On another birthday note, I got myself some fine Thai Papaya salad for dinner while M was off at school. Enjoyed a nice hour cruise round trip to get it with the 30:20, as Julie is set up for SSAZ. After another twist of the wrench, the saddle is really rounding into shape, and is quite good without bike shorts, which I’ve always hated. Tara Thai II (the 1st is in Phoenix, I believe) takes their spice seriously, and a 4 (on a 0-4 scale) had me pounds a brace of 1554s to avoid reaching for the milk. Like good sushi, its the kind of fresh and tasty on could live on almost exclusively.

Interlude: the nature show on PBS right now has a King Cobra struggling to the death with a Python. Awesome! On to the bike stuff…

Surly has beta on their Mr. Whirly cranks up now.

They’re an adaptable spider model, running on outboard bearings. Most interesting, all bcds (94, 104, 110) have a 58 bcd granny, allowing a non-custom 20t ring. A 100mm, interchangable spindle is also available, so the same crankset could be switched from Monkey to Pugsley to Cross Check. They look like a clean, versatile rig. I’m skeptical of the bearings versus square taper based on my experience, but Phil Wood has gotten into the act, so I reckon the evolving standard will work itself out. The complete cranks bearings, bolts, rings, etc) have been quoted, I think, north of $300. Quite expensive, but Surly is NOT a bargain brand, though they’re changing that somewhat with more complete bikes. Rather, even a “cheap” and “heavy” Surly frame is quite expensive when moderately kitted out. It’s an indie rock, utilitarian image that many including myself are buying. And a great bike.
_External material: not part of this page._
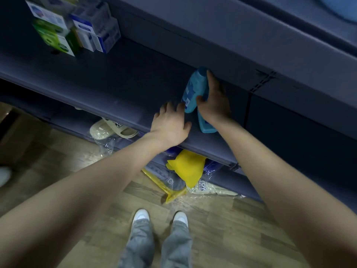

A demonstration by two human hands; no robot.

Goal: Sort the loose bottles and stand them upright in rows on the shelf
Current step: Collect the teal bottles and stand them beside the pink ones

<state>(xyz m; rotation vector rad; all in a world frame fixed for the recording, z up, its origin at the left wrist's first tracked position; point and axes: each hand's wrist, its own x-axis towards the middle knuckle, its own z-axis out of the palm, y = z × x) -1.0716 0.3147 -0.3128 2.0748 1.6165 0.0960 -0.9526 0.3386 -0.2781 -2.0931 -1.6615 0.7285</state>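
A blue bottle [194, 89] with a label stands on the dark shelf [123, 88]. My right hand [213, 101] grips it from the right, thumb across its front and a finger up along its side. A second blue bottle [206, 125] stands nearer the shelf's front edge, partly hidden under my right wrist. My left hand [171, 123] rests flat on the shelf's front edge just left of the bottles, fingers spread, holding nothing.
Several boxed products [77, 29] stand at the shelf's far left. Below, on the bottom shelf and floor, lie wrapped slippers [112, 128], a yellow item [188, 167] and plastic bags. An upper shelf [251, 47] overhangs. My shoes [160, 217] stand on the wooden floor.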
Finally, a brief tire review:

I’ve had a set of Weirwolf 2.55 LT 29er tires since I got ’em from the first shipment, back in early November. They’ve become my favorite tire, about as close to perfect as I could ask, and have changed a lot of my beliefs regarding traction in the dirt.
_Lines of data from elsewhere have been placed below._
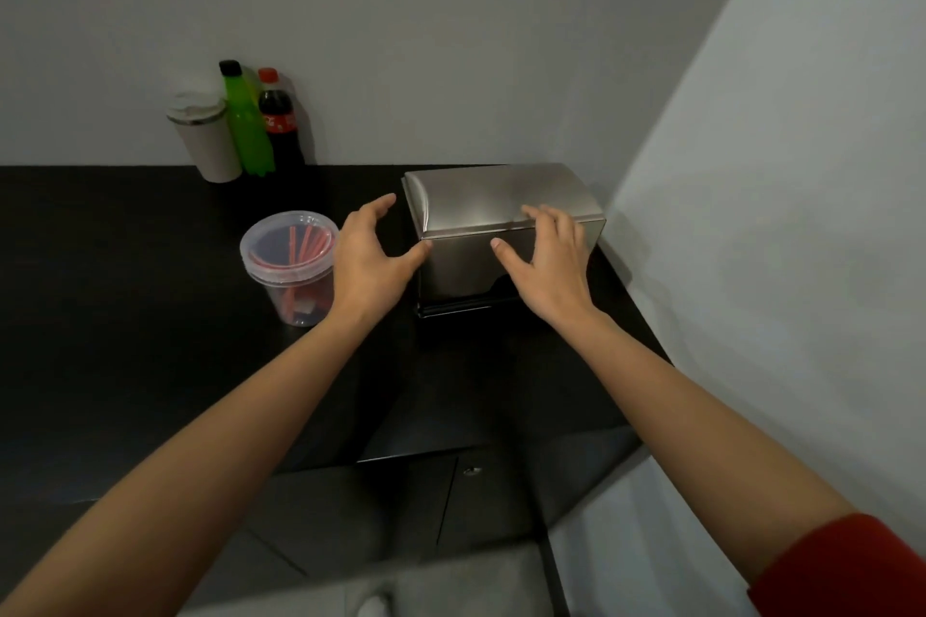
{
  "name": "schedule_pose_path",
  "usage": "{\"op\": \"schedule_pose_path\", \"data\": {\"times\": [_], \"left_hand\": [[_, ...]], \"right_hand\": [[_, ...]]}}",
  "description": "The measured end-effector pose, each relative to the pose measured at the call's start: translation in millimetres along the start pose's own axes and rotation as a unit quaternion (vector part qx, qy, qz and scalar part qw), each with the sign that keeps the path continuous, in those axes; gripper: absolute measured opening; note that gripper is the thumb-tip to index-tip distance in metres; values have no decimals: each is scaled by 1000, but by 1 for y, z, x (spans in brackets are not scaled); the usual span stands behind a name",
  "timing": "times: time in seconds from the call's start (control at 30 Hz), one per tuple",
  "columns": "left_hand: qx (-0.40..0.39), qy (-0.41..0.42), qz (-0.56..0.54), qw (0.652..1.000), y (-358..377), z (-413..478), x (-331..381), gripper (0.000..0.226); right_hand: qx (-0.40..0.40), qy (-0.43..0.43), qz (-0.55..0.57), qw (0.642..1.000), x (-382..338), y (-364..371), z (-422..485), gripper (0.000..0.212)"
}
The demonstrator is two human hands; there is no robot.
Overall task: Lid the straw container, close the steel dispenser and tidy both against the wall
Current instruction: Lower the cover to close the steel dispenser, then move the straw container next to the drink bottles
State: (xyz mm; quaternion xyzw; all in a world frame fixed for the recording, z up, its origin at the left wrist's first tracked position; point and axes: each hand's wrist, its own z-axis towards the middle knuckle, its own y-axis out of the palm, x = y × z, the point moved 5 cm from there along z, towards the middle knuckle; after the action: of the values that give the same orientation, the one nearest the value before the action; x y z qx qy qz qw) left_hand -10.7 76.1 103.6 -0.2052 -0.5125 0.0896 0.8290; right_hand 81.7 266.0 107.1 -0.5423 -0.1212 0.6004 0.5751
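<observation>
Both forearms reach in from 6 o'clock. Right hand (548,261) lies spread on the steel dispenser (501,236), fingers over its shut lid; left hand (373,256) is wide open, thumb touching the box's left corner. Long axis runs 9-to-3, back wall at 12. Lidded straw container (289,261) sits just beside left hand, at 9. Bottles (260,120) and cup (205,135) stand far-left on the tabletop (125,291), not blocking.

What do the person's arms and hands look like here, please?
Both forearms are bare, and the left hand and right hand wear no gloves, rings or watch that I can see. A red sleeve shows on the right upper arm only.
</observation>
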Motion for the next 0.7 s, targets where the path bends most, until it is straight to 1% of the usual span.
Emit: {"op": "schedule_pose_path", "data": {"times": [0.1, 0.2, 0.33, 0.47, 0.53, 0.6, 0.7], "left_hand": [[18, 29, 30, 999, -15, 3, -3, 64], [13, 46, 46, 998, -31, 12, -10, 63], [-5, 68, 53, 996, -58, 26, -28, 64], [-48, 88, 73, 992, -86, 33, -57, 68], [-76, 89, 84, 990, -97, 36, -72, 73], [-110, 88, 97, 985, -105, 38, -86, 84], [-153, 85, 108, 979, -111, 39, -104, 102]], "right_hand": [[7, -30, 15, 999, -21, 6, -4, 56], [17, -55, 25, 998, -48, 14, -1, 53], [29, -78, 40, 996, -94, 33, 6, 45], [12, -88, 43, 995, -134, 68, 4, 44], [3, -85, 45, 995, -147, 85, 2, 45], [-10, -70, 41, 997, -154, 102, -1, 47], [-46, -19, 72, 996, -157, 126, -8, 54]]}}
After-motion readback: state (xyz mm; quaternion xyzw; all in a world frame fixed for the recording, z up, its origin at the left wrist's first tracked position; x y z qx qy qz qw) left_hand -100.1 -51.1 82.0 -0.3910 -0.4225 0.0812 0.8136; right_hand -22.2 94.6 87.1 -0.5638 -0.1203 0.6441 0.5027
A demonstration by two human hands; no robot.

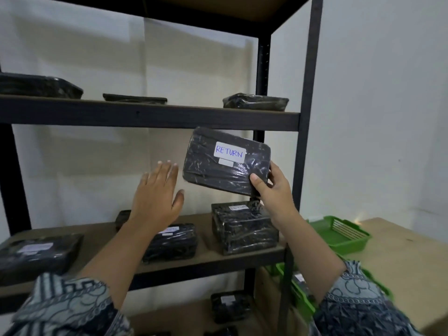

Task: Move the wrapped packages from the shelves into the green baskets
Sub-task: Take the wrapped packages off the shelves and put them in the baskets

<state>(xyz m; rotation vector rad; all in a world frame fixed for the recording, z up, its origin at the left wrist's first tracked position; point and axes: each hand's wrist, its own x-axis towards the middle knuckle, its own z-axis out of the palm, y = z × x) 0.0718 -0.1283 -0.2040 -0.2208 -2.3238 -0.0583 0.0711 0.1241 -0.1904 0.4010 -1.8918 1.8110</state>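
Dark metal rack [306, 112] w/ wood shelves vs. white wall; tan table [400, 253] at right carries green baskets [339, 235]. Right hand [274, 190] grips a black wrapped package [226, 161], label "RETURN", lifted above mid shelf. Left hand [155, 197] spread wide, empty.

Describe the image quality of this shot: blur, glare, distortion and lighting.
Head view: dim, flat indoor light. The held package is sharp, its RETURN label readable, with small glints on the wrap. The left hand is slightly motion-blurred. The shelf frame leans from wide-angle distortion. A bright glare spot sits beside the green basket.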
While they don’t measure at 2.5″, the number 2.55 is internally consistent within the WTB tire line, and the metric number (58mm) is dead on. It’s a fat tire with tiny knobs, that grips gradually and hugs the terrain, gaining much of it’s handling abilities from being intimate with the ground. It doesn’t take to especially aggressive handling, plowing through rocks or huge handfuls of brake, unlike the 26″ Timberwolf 2.5 tire I’ve used. It will stop very effectively if a small degree of care is taken, and handled rocks provided a modicum of line-selection takes place.

Interlude #2: Crocodiles eating Wildebeasts is also awesome!

The tread pattern and tire width combine to produce a unique (in my experience) cornering experience. The Timberwolf sets into a corner in a very predictable way, as do tires like the Motoraptor or Jones XR top a lesser extent. Much has been said about the Weirwolf’s wanting to be “slammed” abruptly into a corner, and this is true in my experience. A certain amount of aggressive finesse is rewarded with exceptional flow in the corners.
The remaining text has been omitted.